A reinforcement learning policy is a mapping that selects an action to take based on observations from the environment. During training, the agent tunes the parameters of its policy representation to maximize the long-term reward.
Depending on the type of reinforcement learning agent you are using, you define actor and critic function approximators, which the agent uses to represent and train its policy. The actor represents the policy that selects the best action to take. The critic represents the value function that estimates the long-term reward for the current policy. Depending on your application and selected agent, you can define policy and value functions using deep neural networks, linear basis functions, or lookup tables.
For more information on agents, see Reinforcement Learning Agents.
Depending on the type of agent you are using, Reinforcement Learning Toolbox™ software supports the following types of function approximators:
V(S|θV) — Critics that estimate the expected long-term reward based on a given observation S
Q(S,A|θQ) — Critics that estimate the expected long-term reward based on a given observation S and action A
Q(S,Ai|θQ) — Critics that estimate the expected long-term reward for all possible discrete actions given observation S
μ(S|θμ) — Actors that select an action based on a given observation S
Each function approximator has a corresponding set of parameters (θV, θQ, θμ), which are computed during the learning process.
For systems with a limited number of discrete observations and discrete actions, you can store value functions in a lookup table. For systems that have many discrete observations and actions and for observation and action spaces that are continuous, storing the observations and actions is impractical. For such systems, you can represent your actors and critics using deep neural networks or linear basis functions.

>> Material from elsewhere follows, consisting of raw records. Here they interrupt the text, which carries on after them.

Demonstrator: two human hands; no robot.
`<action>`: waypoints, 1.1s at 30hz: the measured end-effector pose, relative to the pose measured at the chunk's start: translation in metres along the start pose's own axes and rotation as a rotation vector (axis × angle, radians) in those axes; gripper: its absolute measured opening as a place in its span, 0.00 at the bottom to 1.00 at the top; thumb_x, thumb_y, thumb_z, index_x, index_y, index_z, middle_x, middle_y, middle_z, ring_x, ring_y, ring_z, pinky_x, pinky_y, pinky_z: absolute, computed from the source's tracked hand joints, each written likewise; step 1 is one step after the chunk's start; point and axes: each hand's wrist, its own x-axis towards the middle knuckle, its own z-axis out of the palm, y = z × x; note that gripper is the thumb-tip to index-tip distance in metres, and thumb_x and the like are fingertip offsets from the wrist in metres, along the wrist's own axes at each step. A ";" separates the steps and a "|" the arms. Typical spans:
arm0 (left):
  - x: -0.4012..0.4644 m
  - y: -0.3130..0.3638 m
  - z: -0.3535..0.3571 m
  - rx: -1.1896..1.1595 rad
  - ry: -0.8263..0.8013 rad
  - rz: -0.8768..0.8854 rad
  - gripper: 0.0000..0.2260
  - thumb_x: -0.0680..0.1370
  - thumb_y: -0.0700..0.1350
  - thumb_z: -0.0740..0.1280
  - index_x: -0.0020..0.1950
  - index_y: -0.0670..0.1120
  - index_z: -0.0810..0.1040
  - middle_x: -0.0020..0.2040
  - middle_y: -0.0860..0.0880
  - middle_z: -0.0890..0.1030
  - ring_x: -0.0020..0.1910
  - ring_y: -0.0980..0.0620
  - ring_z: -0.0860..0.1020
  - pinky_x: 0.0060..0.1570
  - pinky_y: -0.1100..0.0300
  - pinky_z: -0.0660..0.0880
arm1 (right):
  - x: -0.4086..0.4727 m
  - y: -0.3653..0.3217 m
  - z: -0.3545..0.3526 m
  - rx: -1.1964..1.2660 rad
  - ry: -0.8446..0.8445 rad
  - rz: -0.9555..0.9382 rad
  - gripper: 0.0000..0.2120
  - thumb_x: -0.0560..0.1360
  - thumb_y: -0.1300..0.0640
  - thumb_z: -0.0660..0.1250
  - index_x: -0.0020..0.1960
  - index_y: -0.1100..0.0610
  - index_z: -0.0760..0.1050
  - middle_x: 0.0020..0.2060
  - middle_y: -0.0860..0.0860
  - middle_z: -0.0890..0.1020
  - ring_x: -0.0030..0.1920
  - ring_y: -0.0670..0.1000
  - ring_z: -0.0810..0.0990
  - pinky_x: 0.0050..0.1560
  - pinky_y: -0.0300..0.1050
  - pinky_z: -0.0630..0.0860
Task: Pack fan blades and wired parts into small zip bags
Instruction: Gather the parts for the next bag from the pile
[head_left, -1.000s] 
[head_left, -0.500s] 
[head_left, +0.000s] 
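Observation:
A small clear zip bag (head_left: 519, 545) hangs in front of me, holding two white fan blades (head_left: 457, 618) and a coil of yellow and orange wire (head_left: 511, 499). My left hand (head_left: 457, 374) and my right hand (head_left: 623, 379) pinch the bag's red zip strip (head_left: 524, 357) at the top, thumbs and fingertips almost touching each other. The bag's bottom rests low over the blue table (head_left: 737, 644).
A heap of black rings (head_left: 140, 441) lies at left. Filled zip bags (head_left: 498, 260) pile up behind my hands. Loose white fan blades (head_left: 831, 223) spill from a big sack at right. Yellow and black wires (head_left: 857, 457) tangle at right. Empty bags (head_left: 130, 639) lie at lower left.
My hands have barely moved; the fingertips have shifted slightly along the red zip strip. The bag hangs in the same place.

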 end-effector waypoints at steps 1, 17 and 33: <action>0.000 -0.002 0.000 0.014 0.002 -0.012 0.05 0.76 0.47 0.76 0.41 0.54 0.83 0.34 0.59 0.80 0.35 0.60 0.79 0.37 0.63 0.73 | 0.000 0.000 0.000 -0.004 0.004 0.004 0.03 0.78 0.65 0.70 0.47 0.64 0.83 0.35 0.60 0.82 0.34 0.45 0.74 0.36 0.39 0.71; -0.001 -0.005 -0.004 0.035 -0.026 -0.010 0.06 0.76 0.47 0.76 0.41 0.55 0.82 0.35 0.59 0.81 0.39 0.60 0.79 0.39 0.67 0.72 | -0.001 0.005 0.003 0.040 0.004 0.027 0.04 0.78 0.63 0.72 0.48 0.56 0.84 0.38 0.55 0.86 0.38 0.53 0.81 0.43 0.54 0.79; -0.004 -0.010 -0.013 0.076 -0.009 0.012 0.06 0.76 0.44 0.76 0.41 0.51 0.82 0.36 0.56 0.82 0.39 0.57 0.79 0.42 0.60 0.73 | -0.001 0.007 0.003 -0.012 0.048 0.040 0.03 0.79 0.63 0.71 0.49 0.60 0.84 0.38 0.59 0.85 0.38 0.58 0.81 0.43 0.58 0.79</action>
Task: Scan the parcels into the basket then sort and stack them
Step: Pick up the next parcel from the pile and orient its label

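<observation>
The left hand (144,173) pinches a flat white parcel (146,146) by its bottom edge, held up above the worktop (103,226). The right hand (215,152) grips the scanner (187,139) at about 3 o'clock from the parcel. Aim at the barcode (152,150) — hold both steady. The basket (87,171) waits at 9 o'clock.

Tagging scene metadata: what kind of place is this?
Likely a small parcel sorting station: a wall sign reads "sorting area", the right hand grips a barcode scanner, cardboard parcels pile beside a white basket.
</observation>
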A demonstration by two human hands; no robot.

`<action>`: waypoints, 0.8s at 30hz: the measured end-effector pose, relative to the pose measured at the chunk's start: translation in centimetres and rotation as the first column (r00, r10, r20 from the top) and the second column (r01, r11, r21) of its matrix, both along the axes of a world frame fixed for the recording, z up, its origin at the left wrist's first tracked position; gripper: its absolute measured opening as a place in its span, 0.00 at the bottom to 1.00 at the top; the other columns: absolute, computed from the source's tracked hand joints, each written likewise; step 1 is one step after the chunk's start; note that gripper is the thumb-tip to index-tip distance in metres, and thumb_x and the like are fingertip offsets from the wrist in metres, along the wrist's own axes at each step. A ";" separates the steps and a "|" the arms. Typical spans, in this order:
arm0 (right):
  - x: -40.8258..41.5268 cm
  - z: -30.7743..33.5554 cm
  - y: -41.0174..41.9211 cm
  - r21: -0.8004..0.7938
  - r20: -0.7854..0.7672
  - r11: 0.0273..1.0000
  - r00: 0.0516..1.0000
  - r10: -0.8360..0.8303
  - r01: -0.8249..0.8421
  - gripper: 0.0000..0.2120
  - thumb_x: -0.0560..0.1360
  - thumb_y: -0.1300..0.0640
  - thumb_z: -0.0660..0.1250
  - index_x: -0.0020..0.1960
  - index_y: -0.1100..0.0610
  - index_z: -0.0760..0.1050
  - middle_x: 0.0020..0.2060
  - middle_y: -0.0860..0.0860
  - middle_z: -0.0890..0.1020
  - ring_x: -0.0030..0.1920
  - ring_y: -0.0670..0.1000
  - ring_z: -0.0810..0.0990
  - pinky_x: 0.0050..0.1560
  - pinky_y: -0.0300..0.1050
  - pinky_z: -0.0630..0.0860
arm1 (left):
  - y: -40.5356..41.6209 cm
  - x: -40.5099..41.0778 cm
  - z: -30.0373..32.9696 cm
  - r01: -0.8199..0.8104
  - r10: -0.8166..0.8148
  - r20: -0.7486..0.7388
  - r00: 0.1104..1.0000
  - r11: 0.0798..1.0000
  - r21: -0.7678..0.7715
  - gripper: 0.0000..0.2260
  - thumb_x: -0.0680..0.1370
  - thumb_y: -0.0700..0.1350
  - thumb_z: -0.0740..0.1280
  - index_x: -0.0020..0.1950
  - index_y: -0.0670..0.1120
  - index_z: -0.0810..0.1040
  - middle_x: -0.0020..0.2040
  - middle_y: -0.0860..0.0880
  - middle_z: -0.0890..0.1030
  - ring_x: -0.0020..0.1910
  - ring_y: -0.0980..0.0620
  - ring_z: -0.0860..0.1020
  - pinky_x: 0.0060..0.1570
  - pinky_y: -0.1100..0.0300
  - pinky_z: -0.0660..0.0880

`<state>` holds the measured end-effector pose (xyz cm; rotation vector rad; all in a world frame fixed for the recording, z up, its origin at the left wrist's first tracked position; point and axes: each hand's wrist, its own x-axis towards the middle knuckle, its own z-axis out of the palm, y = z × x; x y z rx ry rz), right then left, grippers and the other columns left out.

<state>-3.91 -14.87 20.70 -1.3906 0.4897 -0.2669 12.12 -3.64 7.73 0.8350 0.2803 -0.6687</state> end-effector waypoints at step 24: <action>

You can create two types of table representations:
Value tables, which store rewards for corresponding observations
Q-tables, which store rewards for corresponding observation-action pairs
To create a table representation, first create a value table or Q table using the
rlTable
function.
Then, create a representation for the table using either an rlValueRepresentation
or rlQValueRepresentation
object. To configure the learning rate and optimization
used by the representation, use an rlRepresentationOptions
object.
You can create actor and critic function approximators using deep neural network representations. Doing so uses Deep Learning Toolbox™ software features.
The dimensions of your actor and critic networks must match the corresponding action
and observation specifications from the training environment object. To obtain the action
and observation dimensions for environment env
, use the
getActionInfo
and getObservationInfo
functions, respectively. Then access the Dimensions
property of the
specification objects.
actInfo = getActionInfo(env); actDimensions = actInfo.Dimensions; obsInfo = getObservationInfo(env); obsDimensions = obsInfo.Dimensions;
For critic networks that take only observations as inputs, such as those used in AC or PG agents, the dimensions of the input layers must match the dimensions of the environment observation specifications. The dimensions of the critic output layer must be a scalar value function.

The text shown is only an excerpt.